Spring forward, fall back, and that day when the clocks return the hour they took away earlier in the year feels like a horse of a gift that must not be looked in the mouth.
This time round I decided to read a whole book in a day and there's really only one writer who I could think of who would fit the bill.
It suddenly needed to be someone who exuded a definitive sense of time and place, atmosphere and emotion and I felt a little smattering of autumnal mittel European melancholy was called for. Only one person in that case, and as I have plenty of Joseph Roth still to read he was an obvious choice.Thoughts about my introduction to the writing of Joseph Roth here and subsequently here , there and everywhere and I sense a hint of an addiction now I look at all those.
There are moments when only the strangely complex simplicity of Joseph Roth will do and as I scoured the shelves I settled on Job The Story of a Simple Man (translated with huge sensitivity by Dorothy Thompson) for my post-equinoxial and pre-solsticial read.
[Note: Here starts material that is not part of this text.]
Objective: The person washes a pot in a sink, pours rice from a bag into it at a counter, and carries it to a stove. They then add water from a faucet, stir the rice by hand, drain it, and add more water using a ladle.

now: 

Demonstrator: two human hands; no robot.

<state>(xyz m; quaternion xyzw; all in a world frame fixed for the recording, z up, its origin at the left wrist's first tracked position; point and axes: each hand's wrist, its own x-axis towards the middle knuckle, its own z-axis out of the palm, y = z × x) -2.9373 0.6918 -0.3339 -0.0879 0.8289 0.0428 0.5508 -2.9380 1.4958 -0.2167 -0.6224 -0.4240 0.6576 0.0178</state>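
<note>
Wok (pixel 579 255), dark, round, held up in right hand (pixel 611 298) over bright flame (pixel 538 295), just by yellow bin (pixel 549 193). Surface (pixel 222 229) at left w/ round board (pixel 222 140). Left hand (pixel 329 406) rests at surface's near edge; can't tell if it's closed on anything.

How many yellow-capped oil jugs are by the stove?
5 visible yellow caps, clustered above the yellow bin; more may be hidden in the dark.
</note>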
As I turn the final page I'm lost for words again as was Thomas Mann, so I'm in good company and hardly dare tread where Thomas felt unable to.
'It is not possible to do justice to its poetic subtlety, but I can vouch for its extraordinary literary merits'
Mendel and Deborah Singer and their children live in abject poverty in the ghettos of Tsarist Russia. They are a law-abiding and god-fearing family, observant in the orthodoxies of the Jewish faith, allowing it to gently dictate the rhythms of their life. A fourth child Menachim is born and it soon becomes obvious that he has problems.Excruciatingly difficult decisions have to be made as they consider their future.
You will be hard-pushed to find a more emotionally laden book than this one. As the family finally make their way to the streets of New York, tragedy and misfortune strike one after another and, against a backdrop of a world at war, Mendel enters his own dark night of the soul and a conflict with his God.
By turns heartbreaking and uplifting this is one of those books that lingers long after the final turn of the page and to immerse myself in it in almost one sitting through a single day was a treasured reading experience, and it was still only 4pm when I had finished.
I must credit a reviewer on Amazon with the suggestion that the book ends at a point where you'd love it to carry on and I was so immersed in the Singer family that I'd happily read a whole saga on them. I was
frequently reminded of Brothers by Bernice Rubens which is effectively exactly that, and for anyone who reads Job and then feels a vast sense of deprivation at the lack of another single page this would make the perfect anodyne.However ignore the first Amazon Brothers reviews, they have got themselves in the most unholy muddle with this book, it is indeed the saga of four generations of the Bindel family from Tsarist Russia.
The search is still on for a comprehensive and readable biography of Joseph Roth written in English, you may have told me before and I might not have been paying attention, but is there one?